Meany Hall has been the name of two buildings on the University of Washington campus in Seattle. The current Meany Hall is considered one of the region's premier performance facilities, highly acclaimed by artists and audience members alike for its outstanding acoustics and intimate ambiance. Individual performance venues include the 1,206-seat proscenium Katharyn Alvord Gerlich Theater, and the 238-seat Meany Studio Theatre.
Meany Hall hosts international performers through Meany Center for the Performing Arts, as well as performers from the School of Drama, School of Music, Dance Program, and the Center for Digital Arts & Experimental Media. The lobby of Katharyn Alvord Gerlich Theater is adorned with the artwork from various artists, including Dale Chihuly, Jacob Lawrence, and Robert Rauschenberg.
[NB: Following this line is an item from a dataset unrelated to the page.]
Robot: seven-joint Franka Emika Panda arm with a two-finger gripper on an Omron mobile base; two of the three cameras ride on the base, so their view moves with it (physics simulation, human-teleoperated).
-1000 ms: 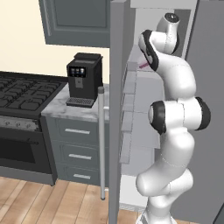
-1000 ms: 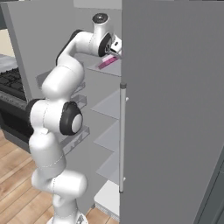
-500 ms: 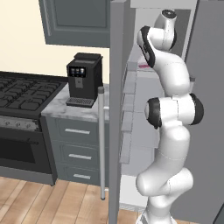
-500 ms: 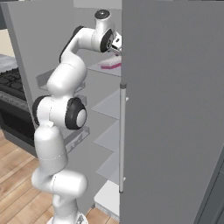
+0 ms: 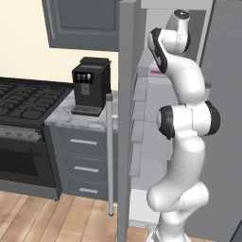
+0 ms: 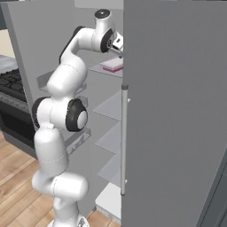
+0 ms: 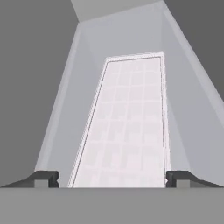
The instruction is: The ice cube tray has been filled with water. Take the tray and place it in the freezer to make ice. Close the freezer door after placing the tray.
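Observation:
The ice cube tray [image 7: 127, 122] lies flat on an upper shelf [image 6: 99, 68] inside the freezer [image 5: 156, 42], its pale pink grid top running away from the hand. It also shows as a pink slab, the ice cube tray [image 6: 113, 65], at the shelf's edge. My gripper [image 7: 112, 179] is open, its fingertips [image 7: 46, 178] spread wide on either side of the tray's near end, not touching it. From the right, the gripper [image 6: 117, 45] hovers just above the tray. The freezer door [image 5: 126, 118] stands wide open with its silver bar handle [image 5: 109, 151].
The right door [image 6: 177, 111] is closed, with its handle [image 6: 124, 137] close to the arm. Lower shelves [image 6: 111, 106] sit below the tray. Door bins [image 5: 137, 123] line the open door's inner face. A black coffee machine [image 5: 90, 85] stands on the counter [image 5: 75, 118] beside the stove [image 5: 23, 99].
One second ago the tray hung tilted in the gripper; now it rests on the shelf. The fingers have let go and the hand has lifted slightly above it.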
The original building, known now as "Old" Meany Hall, was situated between Memorial Way and 15th Avenue, directly across from Suzzallo Library. It was one of several buildings constructed on campus for the 1909 Alaska-Yukon-Pacific Exposition. Auditorium Hall, as it was then known, was an athletic arena where boxing matches and other competitions were held. The architects for the original building were Howard & Galloway, and it was built for a cost of $181,000. From 1909 to 1965, Meany had the largest capacity of any building on campus with 2,600 seats. After the exposition, the hall was used for student assemblies and for music and drama performances.
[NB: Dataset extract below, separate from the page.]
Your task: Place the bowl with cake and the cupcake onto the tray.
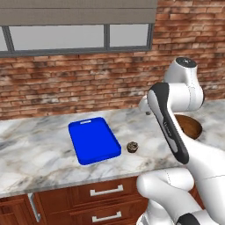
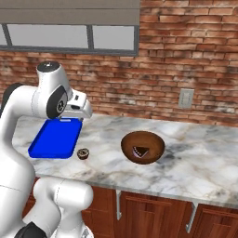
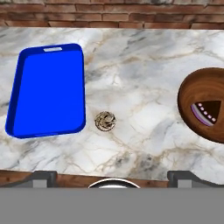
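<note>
Arm pose: raised high above the desk (image 2: 195,158), elbow bent, hand pointing down over the marble top near the brick wall (image 2: 186,56).
Claw (image 3: 112,175): fingers (image 3: 43,177) spread wide at the bottom corners of the hand view, pinching nothing, well clear of the desk.
Tray (image 1: 93,139): blue, flat on the desk, bare, handle slot toward the wall.
Cupcake (image 1: 132,147): on the marble just beside the tray's right edge, apart from it.
Bowl with cake (image 2: 142,147): on the desk to the right, well apart from the tray; wedge resting inside.
Drawers (image 1: 105,202): wooden, below the desk edge.
</note>
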Robot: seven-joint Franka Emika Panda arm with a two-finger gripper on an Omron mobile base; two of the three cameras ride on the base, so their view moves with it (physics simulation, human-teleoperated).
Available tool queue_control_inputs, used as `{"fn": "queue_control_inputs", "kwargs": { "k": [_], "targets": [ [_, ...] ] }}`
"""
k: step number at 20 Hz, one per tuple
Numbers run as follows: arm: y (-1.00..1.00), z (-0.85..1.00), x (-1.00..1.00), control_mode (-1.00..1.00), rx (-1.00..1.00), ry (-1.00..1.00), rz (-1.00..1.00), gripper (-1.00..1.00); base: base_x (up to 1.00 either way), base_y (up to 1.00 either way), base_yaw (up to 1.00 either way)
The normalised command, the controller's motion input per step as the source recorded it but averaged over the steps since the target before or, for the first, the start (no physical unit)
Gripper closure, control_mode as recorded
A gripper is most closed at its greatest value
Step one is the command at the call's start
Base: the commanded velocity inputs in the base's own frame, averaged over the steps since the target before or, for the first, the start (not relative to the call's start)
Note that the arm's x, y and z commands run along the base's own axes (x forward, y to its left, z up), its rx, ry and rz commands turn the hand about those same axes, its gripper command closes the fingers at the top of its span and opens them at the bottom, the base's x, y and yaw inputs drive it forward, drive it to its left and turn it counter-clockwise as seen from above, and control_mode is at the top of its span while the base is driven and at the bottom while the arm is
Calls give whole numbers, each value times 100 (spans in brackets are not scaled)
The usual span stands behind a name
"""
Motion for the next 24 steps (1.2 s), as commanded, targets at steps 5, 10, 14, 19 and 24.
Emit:
{"fn": "queue_control_inputs", "kwargs": {
  "k": [5,10,14,19,24],
  "targets": [
    [-7,-2,7,-100,0,0,-2,-100,0,0,0],
    [-36,-2,7,-100,4,-3,-8,-100,0,0,0],
    [-53,0,4,-100,14,0,-16,-100,0,0,0],
    [-34,0,0,-100,7,-4,-15,-100,0,0,0],
    [-31,-1,0,-100,6,-2,-12,-100,0,0,0]
  ]
}}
The building was named for Professor Edmond S. Meany, a UW graduate and head of the history department, who was instrumental to the success of getting the exposition and many of the buildings on the UW campus. Because of Meany's dedication to the campus, The Daily student newspaper started an editorial campaign in 1909 to rename Auditorium Hall to Meany Hall, going so far as referring to the hall as "Meany Hall" in the news columns. The Board of Regents resisted the name because no other campus building had been named for a living person. Meany himself wanted the building to be named Seward Hall, after William H. Seward, the U.S. Secretary of State who bought Alaska from Russia in 1867. On May 1, 1914, the regents relented and the hall was officially renamed at a ceremony held to mark Edmond Meany and his wife's 25th wedding anniversary.
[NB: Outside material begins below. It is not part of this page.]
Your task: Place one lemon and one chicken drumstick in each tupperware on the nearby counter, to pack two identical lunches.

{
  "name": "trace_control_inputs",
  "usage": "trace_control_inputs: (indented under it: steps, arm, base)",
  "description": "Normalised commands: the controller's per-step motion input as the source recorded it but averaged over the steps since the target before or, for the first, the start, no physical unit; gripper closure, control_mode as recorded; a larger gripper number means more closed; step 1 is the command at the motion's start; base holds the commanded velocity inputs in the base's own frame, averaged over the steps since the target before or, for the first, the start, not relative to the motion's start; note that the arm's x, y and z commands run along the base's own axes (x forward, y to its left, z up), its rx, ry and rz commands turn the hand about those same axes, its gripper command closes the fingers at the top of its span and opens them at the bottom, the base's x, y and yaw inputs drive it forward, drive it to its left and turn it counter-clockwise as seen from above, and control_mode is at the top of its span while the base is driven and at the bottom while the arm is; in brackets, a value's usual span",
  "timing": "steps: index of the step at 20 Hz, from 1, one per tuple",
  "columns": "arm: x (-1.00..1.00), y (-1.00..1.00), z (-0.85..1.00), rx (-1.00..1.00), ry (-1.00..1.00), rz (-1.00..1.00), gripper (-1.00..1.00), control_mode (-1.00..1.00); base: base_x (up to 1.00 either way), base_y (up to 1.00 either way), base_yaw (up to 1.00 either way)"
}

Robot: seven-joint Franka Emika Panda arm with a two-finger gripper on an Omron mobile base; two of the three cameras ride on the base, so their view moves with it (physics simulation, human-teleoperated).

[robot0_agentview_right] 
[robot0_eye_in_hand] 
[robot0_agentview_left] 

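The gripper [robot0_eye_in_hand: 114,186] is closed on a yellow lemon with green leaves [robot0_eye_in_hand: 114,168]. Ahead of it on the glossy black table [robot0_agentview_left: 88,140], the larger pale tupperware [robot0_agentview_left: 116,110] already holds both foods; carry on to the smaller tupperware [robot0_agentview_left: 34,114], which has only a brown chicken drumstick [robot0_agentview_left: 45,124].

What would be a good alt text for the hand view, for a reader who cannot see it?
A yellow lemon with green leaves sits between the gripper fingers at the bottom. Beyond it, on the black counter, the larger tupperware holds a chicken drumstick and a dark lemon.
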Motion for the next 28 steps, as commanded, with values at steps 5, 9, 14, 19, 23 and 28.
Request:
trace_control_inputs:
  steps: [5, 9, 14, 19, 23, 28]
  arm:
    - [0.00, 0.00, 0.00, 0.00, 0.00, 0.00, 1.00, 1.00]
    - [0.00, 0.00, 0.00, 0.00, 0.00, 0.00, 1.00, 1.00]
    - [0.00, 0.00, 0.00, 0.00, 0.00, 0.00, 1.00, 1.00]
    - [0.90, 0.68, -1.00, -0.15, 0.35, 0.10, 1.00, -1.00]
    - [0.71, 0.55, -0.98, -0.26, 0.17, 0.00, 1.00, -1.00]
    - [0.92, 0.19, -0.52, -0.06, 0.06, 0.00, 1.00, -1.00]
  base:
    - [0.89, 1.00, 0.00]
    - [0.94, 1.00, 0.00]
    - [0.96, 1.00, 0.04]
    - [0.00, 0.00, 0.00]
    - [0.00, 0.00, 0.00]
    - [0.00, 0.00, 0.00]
Before 1925, the University Book Store was housed in Meany Hall's basement. It was relocated following objections from the city fire marshal about lack of fire escapes and fire extinguishers.
In 1958, a $75,000 renovation improved the lighting and sound of the interior of Meany. The Daily reported that the interior of Meany, newly painted salmon pink, was "no longer staid and Victorian - it is almost futuristic with soft red-and-gray seats and ... salt-shaker lights suspended like mobiles from the roof." The 1958 renovation also included structural reinforcements, although engineers predicted that the Hall would eventually have to be brought down. Only seven years later in 1965, an earthquake in Seattle on April 29 rendered Meany Hall unsafe for occupation and it was condemned. Its demolition provided more opportunities for campus planners to open up space in the Central Plaza area, now known informally as Red Square. The Collegiate Gothic edifice of Suzzallo Library now became the main plaza's centerpiece.
It was not until 1974 that a new performing arts hall, costing $7,123,000, was built southeast of the former entrance. The architects for the new building were Kirk, Wallace, McKinley & Associates. In stark contrast to the Neo-classic façade of the old building, the new Meany Hall was built in the same contemporary style as the brick Odegaard Undergraduate Library, adjacent to the north.
In 1995, the Allen Center for the Visual Arts, a southern extension to the Henry Art Gallery, was built in old Meany Hall's former place.